Dinosaur bones leave warm-blooded clues

Dinosaur bones leave warm-blooded clues

Studying parts of dinosaur bones that are smaller than the width of a human hair, Michael D’Emic specializes in sauropods, which includes the long necked Brontosaurus. Photo from SBU

They didn’t mark the wall in crayon or pencil with a date to monitor how they grew, the way parents do in suburban homes with their children. Millions of years ago, however, dinosaurs left clues in their bones about their annual growth.

Dinosaur bones have concentric rings, which are analogous to the ones trees have in their trunks.

A diagram represents the growth rings in dinosaur bones. Image from Michael D’Emic and Scott Hartman
A diagram represents the growth rings in dinosaur bones. Image from Michael D’Emic and Scott Hartman

Michael D’Emic, a paleontologist and Research Instructor in the Department of Anatomical Sciences at Stony Brook, studied these bones and the size of these rings and concluded that dinosaurs were warm-blooded.

In a paper published in the journal Science, D’Emic demonstrates how the growth rates of these bones indicate dinosaurs were much more like birds than reptiles in their metabolism.

“This supports the idea that dinosaurs were warm-blooded,” said Holly Woodward Ballard, an Assistant Professor of Anatomy in the Center for Health Sciences at Oklahoma State University.

D’Emic re-analyzed data that appeared in a 2014 Science article, in which other scientists had suggested dinosaurs were mesothermic, which is somewhere in between cold blooded organisms, like reptiles, and warm-blooded creatures, like birds, three-toed sloths, and humans.

D’Emic was on a dinosaur dig in Wyoming when the paper came out last June. When he returned to Stony Brook in July, he took a closer look at the results. “When I read the paper, I thought they hadn’t accounted for a couple of factors that would bias the results,” he said. “I was curious how changing some of those factors” would affect the conclusions.

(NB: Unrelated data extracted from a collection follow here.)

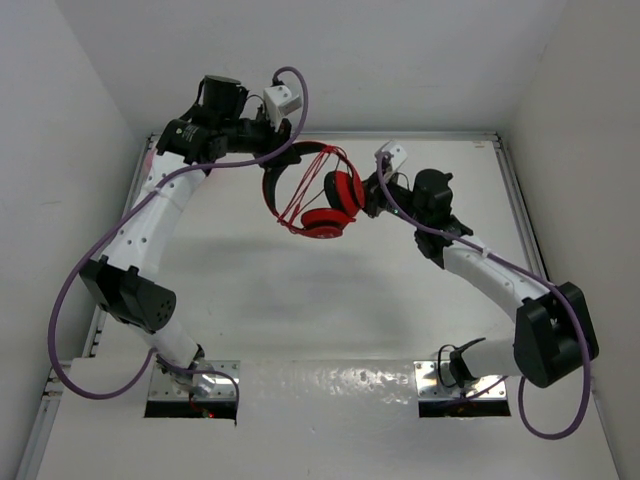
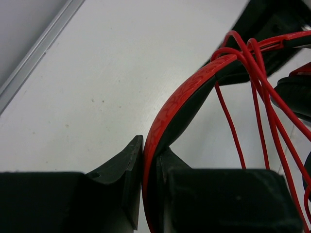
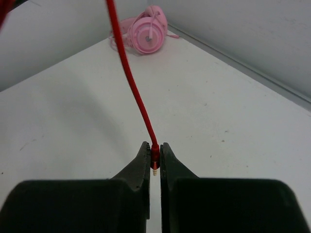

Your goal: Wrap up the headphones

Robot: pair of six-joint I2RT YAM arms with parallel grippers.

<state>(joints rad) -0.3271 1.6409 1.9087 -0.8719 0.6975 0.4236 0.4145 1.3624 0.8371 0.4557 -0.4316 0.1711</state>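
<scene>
- Overhead, the headphones (image 1: 328,200) sit upper centre, over the white table (image 1: 250,290).
- Left wrist: left gripper (image 2: 148,155) pinches the headband (image 2: 180,97); cord (image 2: 232,136) loops at right.
- Right wrist: right gripper (image 3: 154,150) pinches the cord's plug (image 3: 154,164); pink headphones (image 3: 146,31) top centre.

two slim robot arms – the left arm (image 1: 150,225) and the right arm (image 1: 490,275) – each built of white tubular links joined by chunky black joint housings. a purple cable (image 1: 62,300) loops loosely along each arm. a small white camera block (image 1: 283,98) sits at each wrist. each base stands on a shiny metal plate (image 1: 190,392) at the near edge. the left gripper (image 2: 149,145) and the right gripper (image 3: 154,145) have matt black, wedge-shaped fingers.
</scene>
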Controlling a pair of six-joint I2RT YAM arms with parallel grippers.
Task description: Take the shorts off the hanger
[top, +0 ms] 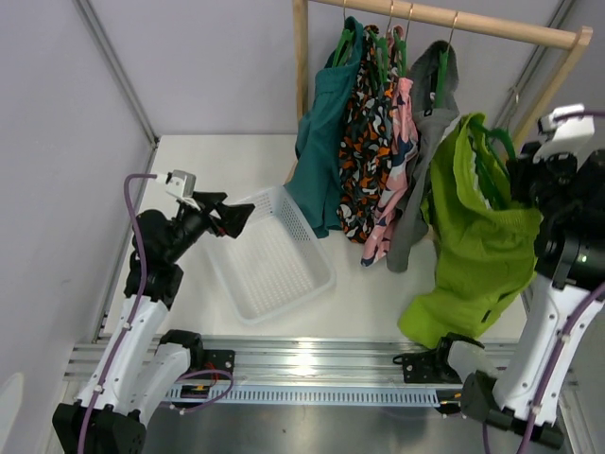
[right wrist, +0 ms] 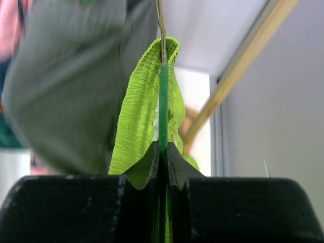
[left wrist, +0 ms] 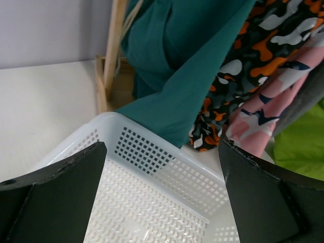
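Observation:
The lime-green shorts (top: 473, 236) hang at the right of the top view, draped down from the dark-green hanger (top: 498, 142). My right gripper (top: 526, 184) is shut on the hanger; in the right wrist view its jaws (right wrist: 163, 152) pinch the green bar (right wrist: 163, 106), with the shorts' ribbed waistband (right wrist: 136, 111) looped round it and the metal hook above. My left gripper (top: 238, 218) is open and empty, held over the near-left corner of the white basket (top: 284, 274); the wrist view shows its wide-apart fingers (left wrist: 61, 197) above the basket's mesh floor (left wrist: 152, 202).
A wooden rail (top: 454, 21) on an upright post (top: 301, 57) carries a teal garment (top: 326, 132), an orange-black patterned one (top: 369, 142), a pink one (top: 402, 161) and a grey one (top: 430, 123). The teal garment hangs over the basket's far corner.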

D’Emic studies the smallest parts of bones. Indeed, for creatures that lived millions of years ago and weighed as much as 40 tons, he looked closely at cells that were a fraction of the width of a human hair.

In his approach to the data, D’Emic adjusted for seasonal growth patterns. Typically, dinosaurs grow only half the year. In the other half, when food is scarce or the temperature drops enough, the dinosaurs would have needed that energy to survive. When he accounted for this, he said the rate of growth doubled.

Comparing his estimated growth rate for dinosaurs with the rate for mammals and reptiles of similar size suggested the dinosaurs  “fell right in line with mammals,” he said.

Michael D’Emic enjoys a Lord of the Rings moment in Beartooth, Wyoming, near an excavation site in 2010. Photo from D’Emic.
Michael D’Emic enjoys a Lord of the Rings moment in Beartooth, Wyoming, near an excavation site in 2010. Photo from D’Emic.

A dinosaur’s metabolism could affect life histories including how the dinosaurs raised their young, as well as elements to their physiology, he said. “Such a fundamental aspect of an organism has implications for the kind of animals we expect them to be,” he said.

D’Emic recognizes that some paleontologists will question his conclusions about dinosaur metabolism. When looking at a broad group of paleontologists, he “still finds a pretty big spectrum of ideas” about metabolism and the “debate is probably still open.” After this recent work, D’Emic reached out to partners from around the world to explore bone growth in other groups of dinosaurs.

Ballard, who studies the growth and development of Maiasaura (duck-billed) dinosaurs from hatchling to adults primarily in Montana, supports D’Emic’s conclusions. She said his analysis will reinforce some of the hypotheses she had about dinosaur metabolism. Ballard said D’Emic was “well thought of” and has“definitely made an impact in the histological field.”

When he was in high school, D’Emic had the opportunity to join a dinosaur dig in New York, where he found a mastodon tusk. He was living in Manhattan at the time and went to Hyde Park with a summer class. After two weeks at the site with the class, he asked if he could come back, and wound up returning regularly for months, until school started.

“I didn’t want to go back to high school when September rolled around,” D’Emic recalled.

D’Emic, who recently left a dig in Utah and was on his way to join other Stony Brook researchers in Madagascar, said he still feels inspired by the opportunity to learn about dinosaurs. When he came to the University of Michigan in 2006 to start his PhD program, he planned to focus on Titanosaurs. By the time he left, the number of species of Titanosaurs scientists had discovered and categorized had doubled.

“It’s a cool time to be a paleontologist,” he said.